The king repeatedly forbade the Jesuits and other ecclesiastics in Canada to carry on trade. On one occasion he threatened strong measures should they continue to disobey him. Le Roi à Frontenac, 28 Avril, 1677. In the same year the minister wrote to the intendant Duchesneau: “Vous ne sauriez apporter trop de precautions pour abolir entièrement la coustume que les Ecclesiastiques séculiers et réguliers avaient pris de traitter ou de faire traitter leurs valets,” 18 Avril, 1677.

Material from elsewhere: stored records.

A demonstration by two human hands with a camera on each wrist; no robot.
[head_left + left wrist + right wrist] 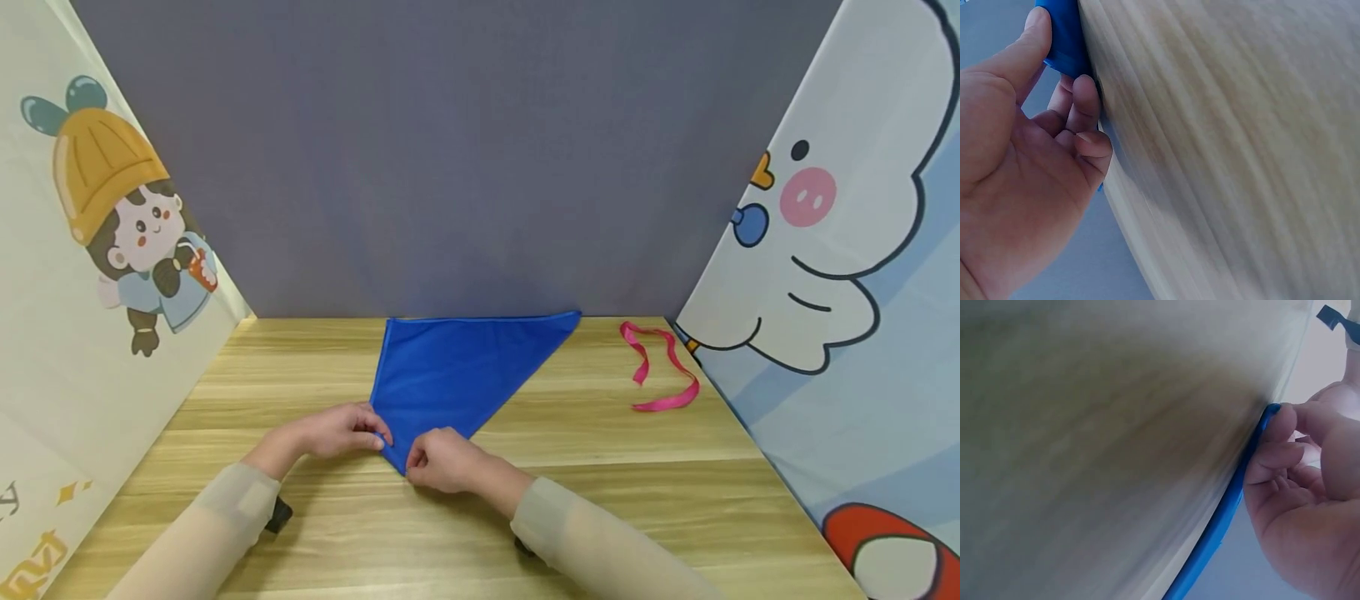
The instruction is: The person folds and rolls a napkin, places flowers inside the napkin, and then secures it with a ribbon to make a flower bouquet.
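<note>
A blue cloth (457, 367) lies on the wooden table, folded along a slanting right edge, its pointed near corner toward the person. At its lower left edge, the left hand (348, 429) pinches the cloth. The left wrist view shows that thumb on the blue fabric (1067, 37), fingers curled beside it. The right hand (446, 461) pinches the near corner between thumb and curled index finger. In the right wrist view the cloth's edge (1210, 534) runs along the tabletop up to the fingertips of the right hand (1304, 487).
A pink ribbon (678, 367) lies loosely curved on the table (600, 467), right of the cloth. A grey panel (480, 158) stands along the table's back edge. Printed cartoon panels flank it, a child (150, 217) on the left and a white bird (847, 208) on the right.
</note>
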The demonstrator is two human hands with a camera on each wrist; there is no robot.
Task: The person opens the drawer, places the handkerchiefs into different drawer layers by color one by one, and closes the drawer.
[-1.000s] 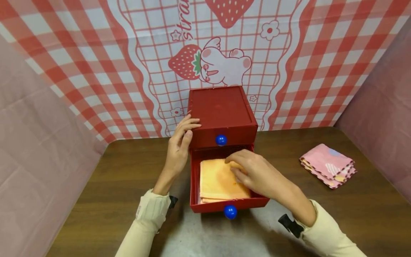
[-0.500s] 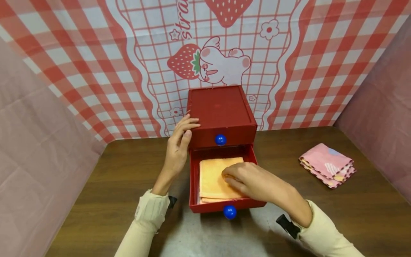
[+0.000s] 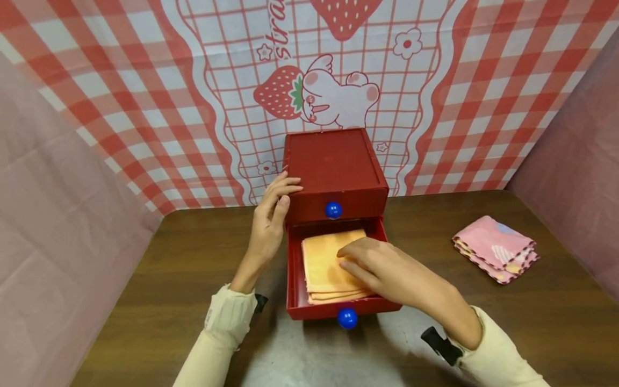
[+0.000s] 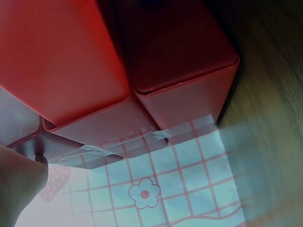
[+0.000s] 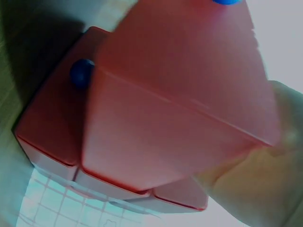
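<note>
A red drawer cabinet stands against the back cloth, its middle drawer pulled out under the top one. Inside that drawer lies a folded yellow cloth, set slightly askew, with its layered edge toward the front. My left hand rests on the cabinet's upper left edge, fingers extended over the top. Over the cloth's right part is my right hand, fingers loosely bent and fingertips at its surface, hiding that side. In the right wrist view the drawer's wall blocks the fingers from sight.
A folded pink patterned cloth lies on the wooden table at the right. Blue ball knobs stick out from the drawer fronts. A lower drawer sits closed beneath the pulled-out one. Checked strawberry fabric hangs behind.
The yellow cloth has turned a little counterclockwise, its front left corner shifting rightward. My right hand first moved toward the drawer's front, then slightly back. My left hand has stayed put.
</note>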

The Jesuits entered also into other branches of trade and industry with a vigor and address which the inhabitants of Canada might have emulated with advantage. They were successful fishers of eels. In 1646, their eel-pots at Sillery are said to have yielded no less than forty thousand eels, some of which they sold at the modest price of thirty sous a hundred. Ferland, Notes sur les Registres de N. D. de Québec, 82. The members of the order were exempted from payment of duties, and in 1674 they were specially empowered to construct mills, including sugar-mills, and beep slaves, apprentices, and hired servants. Droit Canadien, 180.